Please retype the data that follows, starting at the line containing "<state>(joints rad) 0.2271" and stopping after the last line.
================
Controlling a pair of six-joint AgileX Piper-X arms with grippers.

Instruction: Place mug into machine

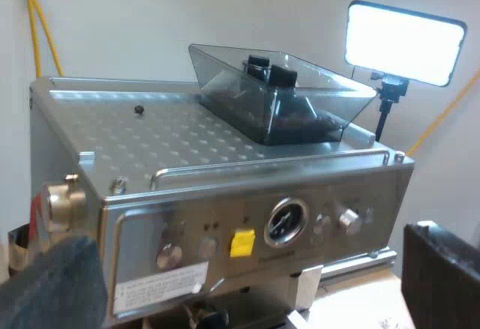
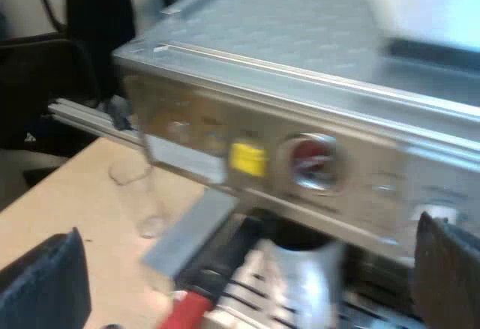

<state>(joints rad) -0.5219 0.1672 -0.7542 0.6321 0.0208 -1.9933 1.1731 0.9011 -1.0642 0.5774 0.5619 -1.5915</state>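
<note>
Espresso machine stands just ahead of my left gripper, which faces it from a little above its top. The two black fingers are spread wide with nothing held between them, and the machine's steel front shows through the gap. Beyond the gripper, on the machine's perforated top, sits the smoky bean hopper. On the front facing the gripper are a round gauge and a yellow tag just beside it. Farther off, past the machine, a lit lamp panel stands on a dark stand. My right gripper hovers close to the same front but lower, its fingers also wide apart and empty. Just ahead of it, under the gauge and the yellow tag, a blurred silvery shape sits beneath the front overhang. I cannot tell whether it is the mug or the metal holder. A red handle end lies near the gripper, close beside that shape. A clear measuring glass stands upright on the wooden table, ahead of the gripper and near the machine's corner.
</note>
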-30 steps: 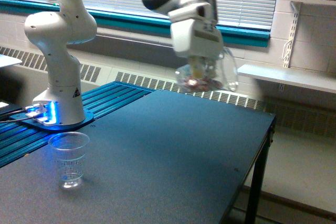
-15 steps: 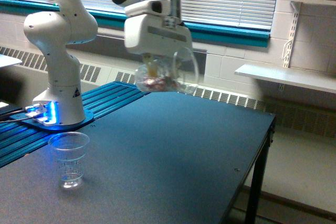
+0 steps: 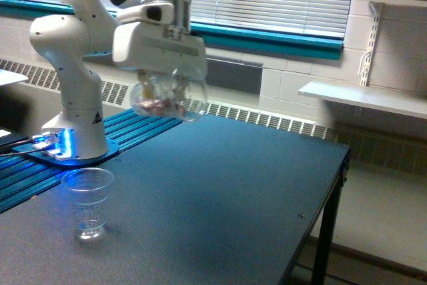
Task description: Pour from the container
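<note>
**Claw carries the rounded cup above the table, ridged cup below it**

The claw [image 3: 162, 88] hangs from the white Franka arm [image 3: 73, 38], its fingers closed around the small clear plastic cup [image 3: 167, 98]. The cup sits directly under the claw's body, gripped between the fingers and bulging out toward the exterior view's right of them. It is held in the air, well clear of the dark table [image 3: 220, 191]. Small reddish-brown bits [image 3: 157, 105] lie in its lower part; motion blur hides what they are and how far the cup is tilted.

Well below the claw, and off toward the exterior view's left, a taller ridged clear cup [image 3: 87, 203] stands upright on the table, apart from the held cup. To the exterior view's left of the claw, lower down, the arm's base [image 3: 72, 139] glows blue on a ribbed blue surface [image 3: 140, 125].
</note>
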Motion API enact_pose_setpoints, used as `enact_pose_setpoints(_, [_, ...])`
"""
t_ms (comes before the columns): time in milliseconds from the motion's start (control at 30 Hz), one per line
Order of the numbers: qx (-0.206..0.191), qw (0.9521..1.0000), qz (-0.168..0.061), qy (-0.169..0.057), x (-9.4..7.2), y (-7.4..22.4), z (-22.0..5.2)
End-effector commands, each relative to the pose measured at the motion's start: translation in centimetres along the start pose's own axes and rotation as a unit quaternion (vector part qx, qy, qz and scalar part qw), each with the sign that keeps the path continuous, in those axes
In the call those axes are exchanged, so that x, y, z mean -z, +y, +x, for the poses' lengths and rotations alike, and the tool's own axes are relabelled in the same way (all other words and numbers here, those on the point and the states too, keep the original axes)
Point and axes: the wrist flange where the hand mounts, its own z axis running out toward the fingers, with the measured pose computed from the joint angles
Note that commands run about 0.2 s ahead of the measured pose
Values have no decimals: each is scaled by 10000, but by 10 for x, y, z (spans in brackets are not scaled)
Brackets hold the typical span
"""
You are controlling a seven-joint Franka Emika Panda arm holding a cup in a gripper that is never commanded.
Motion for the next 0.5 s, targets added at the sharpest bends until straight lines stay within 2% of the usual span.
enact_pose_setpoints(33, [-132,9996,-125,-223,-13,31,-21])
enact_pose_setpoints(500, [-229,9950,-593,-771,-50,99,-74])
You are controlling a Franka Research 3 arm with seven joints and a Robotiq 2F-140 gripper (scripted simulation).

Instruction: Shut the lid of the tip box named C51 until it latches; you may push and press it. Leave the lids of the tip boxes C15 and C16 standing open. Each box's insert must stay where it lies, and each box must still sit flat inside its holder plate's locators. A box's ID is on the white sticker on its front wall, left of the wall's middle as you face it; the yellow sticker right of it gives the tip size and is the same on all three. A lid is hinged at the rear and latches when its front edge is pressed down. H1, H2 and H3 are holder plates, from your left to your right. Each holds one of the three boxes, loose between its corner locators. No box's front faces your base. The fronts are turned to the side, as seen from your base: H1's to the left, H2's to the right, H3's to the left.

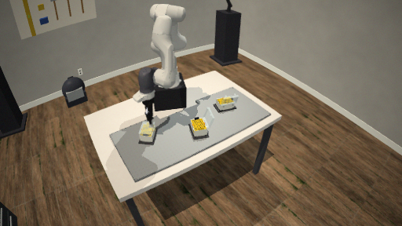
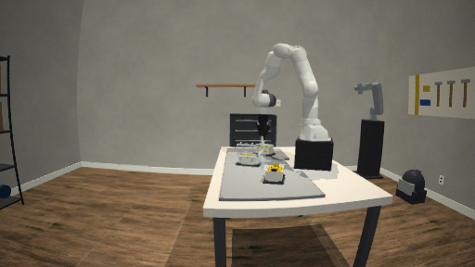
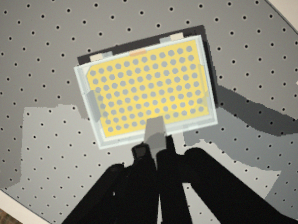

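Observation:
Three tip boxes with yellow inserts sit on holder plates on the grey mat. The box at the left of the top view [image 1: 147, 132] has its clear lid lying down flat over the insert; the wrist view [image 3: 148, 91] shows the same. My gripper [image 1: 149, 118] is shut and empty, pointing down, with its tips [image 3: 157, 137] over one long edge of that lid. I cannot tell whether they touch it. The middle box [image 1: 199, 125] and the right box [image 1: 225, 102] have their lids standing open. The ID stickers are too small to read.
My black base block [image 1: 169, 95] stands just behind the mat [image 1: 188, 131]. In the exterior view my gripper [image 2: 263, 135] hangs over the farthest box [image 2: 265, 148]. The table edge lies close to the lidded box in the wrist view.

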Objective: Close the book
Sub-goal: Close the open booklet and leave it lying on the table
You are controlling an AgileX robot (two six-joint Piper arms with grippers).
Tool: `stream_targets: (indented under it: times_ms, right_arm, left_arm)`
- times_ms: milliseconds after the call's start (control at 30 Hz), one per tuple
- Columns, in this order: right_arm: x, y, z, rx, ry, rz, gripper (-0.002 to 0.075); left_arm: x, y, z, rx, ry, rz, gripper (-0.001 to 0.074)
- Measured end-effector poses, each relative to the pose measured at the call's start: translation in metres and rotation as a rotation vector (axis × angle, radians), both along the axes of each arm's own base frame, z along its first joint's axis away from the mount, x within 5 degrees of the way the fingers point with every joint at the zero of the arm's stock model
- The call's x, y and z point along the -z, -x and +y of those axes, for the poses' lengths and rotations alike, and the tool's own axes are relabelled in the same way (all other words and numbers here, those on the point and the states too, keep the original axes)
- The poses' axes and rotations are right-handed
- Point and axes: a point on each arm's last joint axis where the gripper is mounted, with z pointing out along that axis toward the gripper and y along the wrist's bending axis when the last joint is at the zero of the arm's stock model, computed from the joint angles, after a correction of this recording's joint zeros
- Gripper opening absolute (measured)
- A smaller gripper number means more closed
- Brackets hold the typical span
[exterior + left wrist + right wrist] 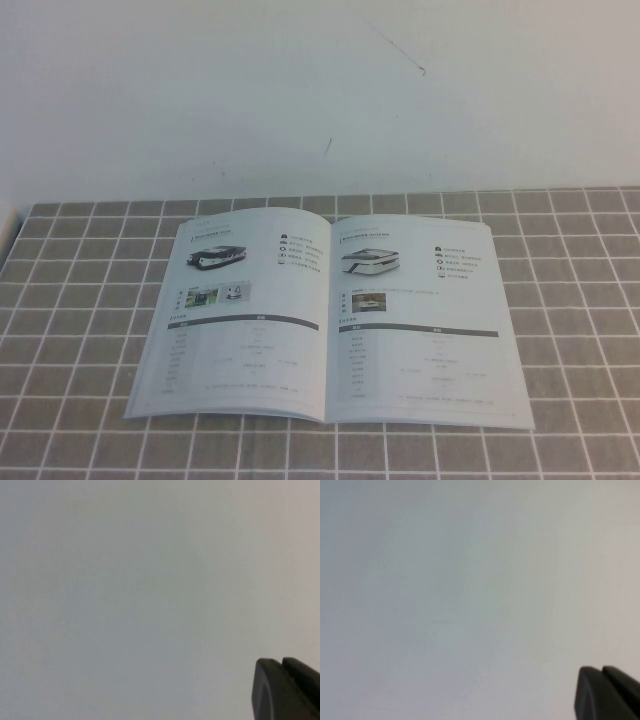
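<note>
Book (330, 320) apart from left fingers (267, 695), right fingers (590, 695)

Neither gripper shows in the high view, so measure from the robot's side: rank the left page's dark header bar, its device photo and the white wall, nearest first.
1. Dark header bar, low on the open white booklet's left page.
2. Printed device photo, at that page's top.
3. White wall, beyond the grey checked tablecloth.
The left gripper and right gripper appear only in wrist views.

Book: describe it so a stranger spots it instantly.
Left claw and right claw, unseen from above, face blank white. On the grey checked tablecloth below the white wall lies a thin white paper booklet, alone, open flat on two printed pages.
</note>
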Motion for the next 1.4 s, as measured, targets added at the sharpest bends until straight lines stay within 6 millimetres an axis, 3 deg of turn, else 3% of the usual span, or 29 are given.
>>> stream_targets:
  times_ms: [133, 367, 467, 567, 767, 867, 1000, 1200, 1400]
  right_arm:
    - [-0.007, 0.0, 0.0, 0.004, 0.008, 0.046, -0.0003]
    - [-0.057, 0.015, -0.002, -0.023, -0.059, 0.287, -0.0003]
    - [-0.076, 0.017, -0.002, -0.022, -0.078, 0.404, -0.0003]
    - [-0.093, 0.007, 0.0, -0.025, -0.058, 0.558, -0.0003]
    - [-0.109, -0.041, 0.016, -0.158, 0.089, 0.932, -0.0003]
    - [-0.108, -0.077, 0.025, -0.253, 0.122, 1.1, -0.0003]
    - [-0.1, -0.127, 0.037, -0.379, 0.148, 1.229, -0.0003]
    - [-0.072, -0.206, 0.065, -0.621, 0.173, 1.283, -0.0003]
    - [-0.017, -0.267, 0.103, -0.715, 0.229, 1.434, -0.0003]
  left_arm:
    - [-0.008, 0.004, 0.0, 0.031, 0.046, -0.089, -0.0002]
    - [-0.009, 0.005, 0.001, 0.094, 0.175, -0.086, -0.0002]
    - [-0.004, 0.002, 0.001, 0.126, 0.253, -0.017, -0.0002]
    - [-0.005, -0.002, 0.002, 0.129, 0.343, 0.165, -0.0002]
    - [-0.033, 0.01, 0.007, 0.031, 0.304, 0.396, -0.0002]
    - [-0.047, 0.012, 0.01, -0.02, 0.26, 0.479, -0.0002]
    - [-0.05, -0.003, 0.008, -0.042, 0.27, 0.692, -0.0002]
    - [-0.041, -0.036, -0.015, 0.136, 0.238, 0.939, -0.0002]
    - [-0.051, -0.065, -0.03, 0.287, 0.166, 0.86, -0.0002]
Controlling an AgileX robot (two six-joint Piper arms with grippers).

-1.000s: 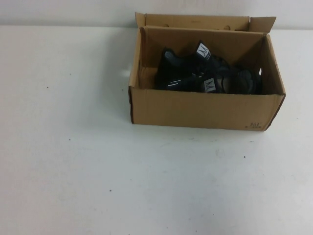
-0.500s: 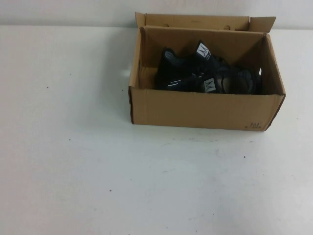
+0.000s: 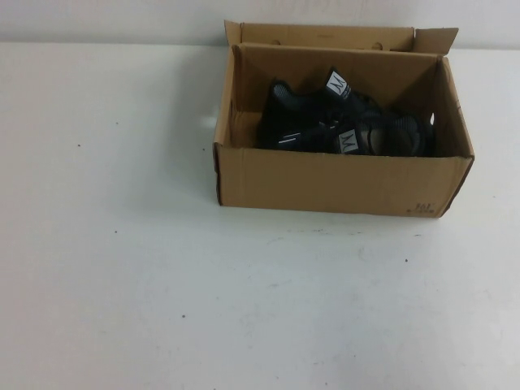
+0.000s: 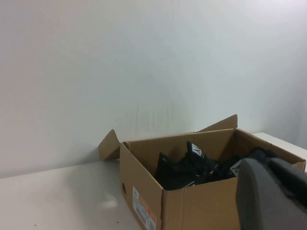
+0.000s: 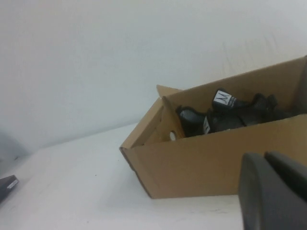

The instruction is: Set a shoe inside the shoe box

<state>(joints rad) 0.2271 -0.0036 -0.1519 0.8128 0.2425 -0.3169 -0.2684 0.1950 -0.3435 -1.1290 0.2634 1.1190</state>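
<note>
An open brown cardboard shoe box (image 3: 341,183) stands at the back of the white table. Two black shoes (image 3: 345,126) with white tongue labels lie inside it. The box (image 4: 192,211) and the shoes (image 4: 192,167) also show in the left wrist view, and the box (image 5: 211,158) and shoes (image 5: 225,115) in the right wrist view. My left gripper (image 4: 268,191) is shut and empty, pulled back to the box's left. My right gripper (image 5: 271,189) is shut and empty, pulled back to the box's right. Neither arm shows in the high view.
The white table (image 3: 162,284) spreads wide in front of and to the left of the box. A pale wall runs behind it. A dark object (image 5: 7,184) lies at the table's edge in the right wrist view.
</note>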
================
**Solution to this exercise**
<state>(joints rad) 0.2271 -0.0036 -0.1519 0.8128 0.2425 -0.3169 -0.2684 0.1950 -0.3435 -1.1290 0.2634 1.1190</state>
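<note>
An open brown cardboard shoe box (image 3: 341,183) stands at the back of the white table. Two black shoes (image 3: 345,126) with white tongue labels lie inside it. The box (image 4: 192,211) and the shoes (image 4: 192,167) also show in the left wrist view, and the box (image 5: 211,158) and shoes (image 5: 225,115) in the right wrist view. My left gripper (image 4: 268,191) is shut and empty, pulled back to the box's left. My right gripper (image 5: 271,189) is shut and empty, pulled back to the box's right. Neither arm shows in the high view.
The white table (image 3: 162,284) spreads wide in front of and to the left of the box. A pale wall runs behind it. A dark object (image 5: 7,184) lies at the table's edge in the right wrist view.
</note>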

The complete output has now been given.